Читать «Выше жизни» онлайн - страница 124

Жорж Роденбах

В 1862 и 1863 годах уже уничтожили таким образом башню Св. Екатерины, затем башню Вотепс, уцелевшие из девяти башен, когда-то стоявших настороже, возвещавших на пороге о Царстве искусства. Теперь всему был конец. И Борлют говорил сам себе:

— Город прошлого, город, который я создавал, находится в агонии. Его прекрасные стены падут. Все то, что было им, я один сохраняю и ношу в своей душе. От него вскоре останется здесь только я!

Борлют оплакивал город и самого себя. Другие страдания угнетали его. Барбара не переставала раздражаться, иногда сердиться. Он редко видел ее, только за едой. Она начала жить совсем отдельно. Она переселилась во второй этаж, который заняла, желая быть одной и свободной. Временами у нее проявлялись капризы: она уходила, бегала без конца и возвращалась только ночью. В другое время она запиралась у себя, отдавалась продолжительным прострациям, кончавшимся приступами слез и сильных рыданий.

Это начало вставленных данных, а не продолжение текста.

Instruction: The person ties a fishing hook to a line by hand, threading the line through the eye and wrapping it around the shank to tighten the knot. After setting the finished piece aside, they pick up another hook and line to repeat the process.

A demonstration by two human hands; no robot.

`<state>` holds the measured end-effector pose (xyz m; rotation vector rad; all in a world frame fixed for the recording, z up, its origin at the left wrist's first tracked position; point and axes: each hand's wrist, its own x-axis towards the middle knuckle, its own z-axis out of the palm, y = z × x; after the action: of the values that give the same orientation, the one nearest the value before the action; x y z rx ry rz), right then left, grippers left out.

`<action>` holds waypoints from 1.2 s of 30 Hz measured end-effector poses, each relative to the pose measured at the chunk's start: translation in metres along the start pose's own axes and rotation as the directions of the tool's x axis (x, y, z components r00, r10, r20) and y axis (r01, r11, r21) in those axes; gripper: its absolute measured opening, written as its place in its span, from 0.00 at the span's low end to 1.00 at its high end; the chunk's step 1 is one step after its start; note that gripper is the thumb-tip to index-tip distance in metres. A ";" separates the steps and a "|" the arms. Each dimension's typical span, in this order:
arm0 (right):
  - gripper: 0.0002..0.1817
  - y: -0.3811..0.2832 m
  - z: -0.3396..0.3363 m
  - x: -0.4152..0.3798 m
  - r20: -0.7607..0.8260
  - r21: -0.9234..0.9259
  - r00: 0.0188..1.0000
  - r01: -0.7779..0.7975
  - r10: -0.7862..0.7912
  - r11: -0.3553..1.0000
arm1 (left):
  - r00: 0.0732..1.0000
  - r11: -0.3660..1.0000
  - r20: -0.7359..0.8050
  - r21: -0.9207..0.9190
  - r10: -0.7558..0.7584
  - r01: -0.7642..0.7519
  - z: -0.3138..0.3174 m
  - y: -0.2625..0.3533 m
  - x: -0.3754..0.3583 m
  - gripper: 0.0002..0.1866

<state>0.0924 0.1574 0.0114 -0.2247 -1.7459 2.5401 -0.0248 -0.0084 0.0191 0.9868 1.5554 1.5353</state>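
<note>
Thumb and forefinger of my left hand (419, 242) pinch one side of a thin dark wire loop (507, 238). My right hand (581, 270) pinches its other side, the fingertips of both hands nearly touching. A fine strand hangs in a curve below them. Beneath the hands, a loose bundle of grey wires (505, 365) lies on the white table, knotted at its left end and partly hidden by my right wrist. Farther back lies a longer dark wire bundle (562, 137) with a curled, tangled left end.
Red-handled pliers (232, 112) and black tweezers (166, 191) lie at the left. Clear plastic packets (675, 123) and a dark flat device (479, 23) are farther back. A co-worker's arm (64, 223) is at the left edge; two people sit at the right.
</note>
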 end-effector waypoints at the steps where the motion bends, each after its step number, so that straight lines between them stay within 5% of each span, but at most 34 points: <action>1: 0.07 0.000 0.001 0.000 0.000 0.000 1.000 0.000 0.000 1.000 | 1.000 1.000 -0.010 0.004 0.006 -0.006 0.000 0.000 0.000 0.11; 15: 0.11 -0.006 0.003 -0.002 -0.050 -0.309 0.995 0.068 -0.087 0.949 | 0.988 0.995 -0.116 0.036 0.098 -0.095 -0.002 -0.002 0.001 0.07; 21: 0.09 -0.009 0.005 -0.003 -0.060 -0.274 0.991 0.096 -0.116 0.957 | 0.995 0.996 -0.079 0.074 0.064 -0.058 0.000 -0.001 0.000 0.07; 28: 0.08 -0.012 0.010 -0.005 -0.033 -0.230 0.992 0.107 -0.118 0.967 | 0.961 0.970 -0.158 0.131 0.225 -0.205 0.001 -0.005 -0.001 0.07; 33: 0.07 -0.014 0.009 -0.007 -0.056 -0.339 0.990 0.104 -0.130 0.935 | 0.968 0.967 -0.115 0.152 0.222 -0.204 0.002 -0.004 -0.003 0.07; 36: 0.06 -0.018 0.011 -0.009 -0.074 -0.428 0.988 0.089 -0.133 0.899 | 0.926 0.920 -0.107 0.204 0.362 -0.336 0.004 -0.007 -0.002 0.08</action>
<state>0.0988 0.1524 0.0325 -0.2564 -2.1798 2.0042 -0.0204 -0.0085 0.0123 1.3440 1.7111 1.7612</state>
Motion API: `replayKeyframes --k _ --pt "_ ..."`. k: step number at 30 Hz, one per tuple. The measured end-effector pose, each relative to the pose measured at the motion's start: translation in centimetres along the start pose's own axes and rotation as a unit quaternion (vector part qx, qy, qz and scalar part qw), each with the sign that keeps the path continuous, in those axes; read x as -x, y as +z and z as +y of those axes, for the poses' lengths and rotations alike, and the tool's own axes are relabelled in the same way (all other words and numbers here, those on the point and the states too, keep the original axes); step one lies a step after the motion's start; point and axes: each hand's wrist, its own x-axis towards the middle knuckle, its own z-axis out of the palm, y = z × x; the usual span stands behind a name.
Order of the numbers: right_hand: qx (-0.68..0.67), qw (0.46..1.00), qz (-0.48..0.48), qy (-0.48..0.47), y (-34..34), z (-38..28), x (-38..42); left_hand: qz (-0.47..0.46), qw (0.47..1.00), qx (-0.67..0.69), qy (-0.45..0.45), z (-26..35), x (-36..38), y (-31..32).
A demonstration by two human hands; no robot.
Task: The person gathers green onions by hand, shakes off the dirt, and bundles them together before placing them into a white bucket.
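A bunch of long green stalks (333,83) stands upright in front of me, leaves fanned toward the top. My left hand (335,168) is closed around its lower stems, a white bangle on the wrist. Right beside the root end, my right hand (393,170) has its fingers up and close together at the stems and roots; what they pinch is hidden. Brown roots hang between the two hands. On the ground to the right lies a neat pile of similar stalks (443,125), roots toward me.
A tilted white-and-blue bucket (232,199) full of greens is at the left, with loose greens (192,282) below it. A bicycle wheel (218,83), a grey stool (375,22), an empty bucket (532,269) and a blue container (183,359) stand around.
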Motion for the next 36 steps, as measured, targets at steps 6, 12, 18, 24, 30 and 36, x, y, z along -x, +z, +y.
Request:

Жорис ничего не мог поделать, чувствуя себя столь далеким от нее! К тому же она совсем отстранилась от него.

После открытия измены она больше ни разу не принадлежала ему. Она ощущала словно страх, физическое отвращение к нему. Ей казалось, что отныне это она, отдавшись ему, совершила бы адюльтер; как будто Жорис скорее принадлежал Годеливе, чем ей! Всякое телесное общение у них прекратилось.

Жорис покорился этому существованию, напоминавшему участь вдовца, этому возобновлению холостой, безысходной жизни. Как он не препятствовал этому? Он перебирал причины: долгое время, несмотря на кризисы, ссоры, сцены, он не мог не чувствовать себя привязанным к Барбаре, ее обольстительному телу, ее слишком красному ротику, позднее, после стольких ссор, обид, утомивших и отстранивших его от нее, он мог бы покинуть ее, но никогда Барбара, католичка и неукротимая женщина, не согласилась бы на развод (к тому же он не нашел бы никакой законной причины); еще позднее, когда он полюбил Годеливу, снова был случай прекратить все, разрушить свой домашний очаг, чтобы создать себе новый где-нибудь далеко; но в это время его удерживал город, создание красоты Брюгге, задуманная им поэма камней, сожаление о которой, столь же упорное, как угрызения совести, везде преследовали бы его; наконец, ощутив с этой стороны неблагодарность и получив свободу, готовый уехать, все равно куда, он не мог снова вернуть Годеливу, уже отдавшуюся во власть Бога и Вечности.

Таким образом, все беспрестанно ставило ему препятствия. Никогда он не был господином событий и своей волны. Теперь ему казалось излишним покинуть Барбару. Куда отправился бы он, если не в большее уединение? Он чувствовал себя не в силах что-либо начать снова. Он устал. Его судьба бесповоротно обманула его.

Здесь, по крайней мере, ему оставалась башня, предлагавшая свое неизменное прибежище. Более чем когда-либо он посещал эту мрачную лестницу, стеклянную комнату, безмолвия, дортуары колоколов, добрых, навсегда успокоившихся колоколов, верных друзей и утешителей.